-- ABOUT THIS EXERCISE --
Could you give back the listing below exactly, every line included?

-- PROVIDED DATA --
● ● ● ●

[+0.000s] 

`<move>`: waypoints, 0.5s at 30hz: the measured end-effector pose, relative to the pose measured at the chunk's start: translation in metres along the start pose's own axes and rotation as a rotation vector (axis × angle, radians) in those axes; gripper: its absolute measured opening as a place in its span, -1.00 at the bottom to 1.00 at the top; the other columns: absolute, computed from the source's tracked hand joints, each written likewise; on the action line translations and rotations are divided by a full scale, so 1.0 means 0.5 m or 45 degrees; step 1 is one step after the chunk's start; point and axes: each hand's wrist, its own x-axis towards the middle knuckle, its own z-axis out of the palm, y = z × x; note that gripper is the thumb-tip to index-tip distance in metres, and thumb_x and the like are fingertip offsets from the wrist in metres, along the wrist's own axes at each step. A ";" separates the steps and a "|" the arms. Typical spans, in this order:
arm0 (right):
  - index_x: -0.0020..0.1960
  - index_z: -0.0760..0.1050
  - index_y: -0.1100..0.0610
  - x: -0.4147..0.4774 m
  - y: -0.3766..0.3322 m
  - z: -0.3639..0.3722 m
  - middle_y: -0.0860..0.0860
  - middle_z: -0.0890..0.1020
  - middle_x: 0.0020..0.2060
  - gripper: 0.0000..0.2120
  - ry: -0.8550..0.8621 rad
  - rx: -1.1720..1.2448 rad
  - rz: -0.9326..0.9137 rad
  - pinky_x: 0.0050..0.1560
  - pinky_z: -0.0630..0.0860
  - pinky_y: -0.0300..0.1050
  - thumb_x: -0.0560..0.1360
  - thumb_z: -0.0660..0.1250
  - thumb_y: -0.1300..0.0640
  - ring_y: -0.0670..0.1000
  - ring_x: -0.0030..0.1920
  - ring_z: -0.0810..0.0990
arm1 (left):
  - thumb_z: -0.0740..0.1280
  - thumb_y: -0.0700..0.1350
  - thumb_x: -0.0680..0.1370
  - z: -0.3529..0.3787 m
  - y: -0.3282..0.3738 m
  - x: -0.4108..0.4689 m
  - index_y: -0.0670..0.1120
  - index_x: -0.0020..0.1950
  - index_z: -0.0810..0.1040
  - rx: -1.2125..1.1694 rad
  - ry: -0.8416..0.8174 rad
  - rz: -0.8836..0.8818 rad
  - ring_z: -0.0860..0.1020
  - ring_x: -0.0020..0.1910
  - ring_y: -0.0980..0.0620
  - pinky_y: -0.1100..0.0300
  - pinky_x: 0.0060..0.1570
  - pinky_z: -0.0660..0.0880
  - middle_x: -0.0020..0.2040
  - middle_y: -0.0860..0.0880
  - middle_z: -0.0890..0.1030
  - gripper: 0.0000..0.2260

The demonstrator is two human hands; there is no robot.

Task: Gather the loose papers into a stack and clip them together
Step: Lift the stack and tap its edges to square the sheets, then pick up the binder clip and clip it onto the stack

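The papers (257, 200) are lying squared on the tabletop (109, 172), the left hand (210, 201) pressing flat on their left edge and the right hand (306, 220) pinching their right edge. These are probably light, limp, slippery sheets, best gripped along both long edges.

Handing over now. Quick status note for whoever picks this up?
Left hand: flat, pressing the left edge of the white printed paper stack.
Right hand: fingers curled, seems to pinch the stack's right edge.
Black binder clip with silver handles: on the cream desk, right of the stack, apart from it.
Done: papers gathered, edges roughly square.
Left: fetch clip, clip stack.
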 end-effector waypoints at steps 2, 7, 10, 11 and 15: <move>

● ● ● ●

-- FINAL ANSWER --
[+0.000s] 

`<move>`: waypoints, 0.5s at 30hz: the measured end-effector pose, relative to the pose measured at the chunk's start: translation in metres along the start pose's own axes and rotation as a rotation vector (axis × angle, radians) in those axes; gripper: its absolute measured opening as a place in its span, -1.00 at the bottom to 1.00 at the top; the other columns: absolute, computed from the source's tracked hand joints, each written likewise; on the action line translations and rotations are divided by a full scale, so 1.0 means 0.5 m or 45 degrees; step 1 is one step after the chunk's start; point and axes: each hand's wrist, its own x-axis towards the middle knuckle, its own z-axis out of the palm, y = z × x; note that gripper is the thumb-tip to index-tip distance in metres, and thumb_x and the like are fingertip offsets from the wrist in metres, along the wrist's own axes at each step. A ";" separates the steps and a "|" the arms. Typical spans, in this order:
arm0 (right):
  - index_x: -0.0020..0.1960
  - index_z: -0.0760..0.1050
  - index_y: -0.1100..0.0610
  - x: -0.4147..0.4774 m
  - y: -0.3766..0.3322 m
  - z: -0.3639..0.3722 m
  - middle_y: -0.0860..0.0860
  - middle_z: -0.0890..0.1020
  - middle_x: 0.0020..0.2060
  - gripper: 0.0000..0.2120
  - ry: -0.8550..0.8621 rad
  - rx: -1.1720..1.2448 rad
  - rz: -0.9326..0.9137 rad
  - pinky_x: 0.0050..0.1560
  - pinky_z: -0.0630..0.0860
  - pinky_y: -0.0300..0.1050
  - thumb_x: -0.0560..0.1360
  - thumb_z: -0.0660..0.1250
  - thumb_y: -0.1300..0.0640
  - ring_y: -0.0670..0.1000
  - ring_x: -0.0030..0.1920
  - ring_z: -0.0810..0.0990
arm1 (left):
  - thumb_z: -0.0740..0.1280
  - thumb_y: -0.0700..0.1350
  - thumb_x: -0.0680..0.1370
  - z: -0.3529..0.3787 m
  - y: -0.3282..0.3738 m
  - x: -0.4108..0.4689 m
  - index_y: -0.0670..0.1120
  - index_x: -0.0020..0.1950
  - index_z: -0.0810..0.1040
  - rx: -1.2125..1.1694 rad
  - ry: -0.8416..0.8174 rad
  - rz: -0.8836..0.8818 rad
  - ring_z: -0.0860..0.1020
  - ring_x: -0.0020..0.1910
  - ring_y: -0.0980..0.0620
  - pinky_y: -0.1100..0.0300
  - pinky_x: 0.0060..0.1570
  - pinky_z: -0.0660..0.0880
  - middle_x: -0.0020..0.2040
  - middle_y: -0.0860..0.0880
  - middle_z: -0.0890..0.1030
  - gripper: 0.0000..0.2260

The demonstrator is two human hands; there is no robot.

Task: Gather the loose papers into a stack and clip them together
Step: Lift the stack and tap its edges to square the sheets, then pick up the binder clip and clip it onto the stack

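The papers (257, 200) are lying squared on the tabletop (109, 172), the left hand (210, 201) pressing flat on their left edge and the right hand (306, 220) pinching their right edge. These are probably light, limp, slippery sheets, best gripped along both long edges.

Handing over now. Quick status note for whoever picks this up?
Left hand: flat, pressing the left edge of the white printed paper stack.
Right hand: fingers curled, seems to pinch the stack's right edge.
Black binder clip with silver handles: on the cream desk, right of the stack, apart from it.
Done: papers gathered, edges roughly square.
Left: fetch clip, clip stack.
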 end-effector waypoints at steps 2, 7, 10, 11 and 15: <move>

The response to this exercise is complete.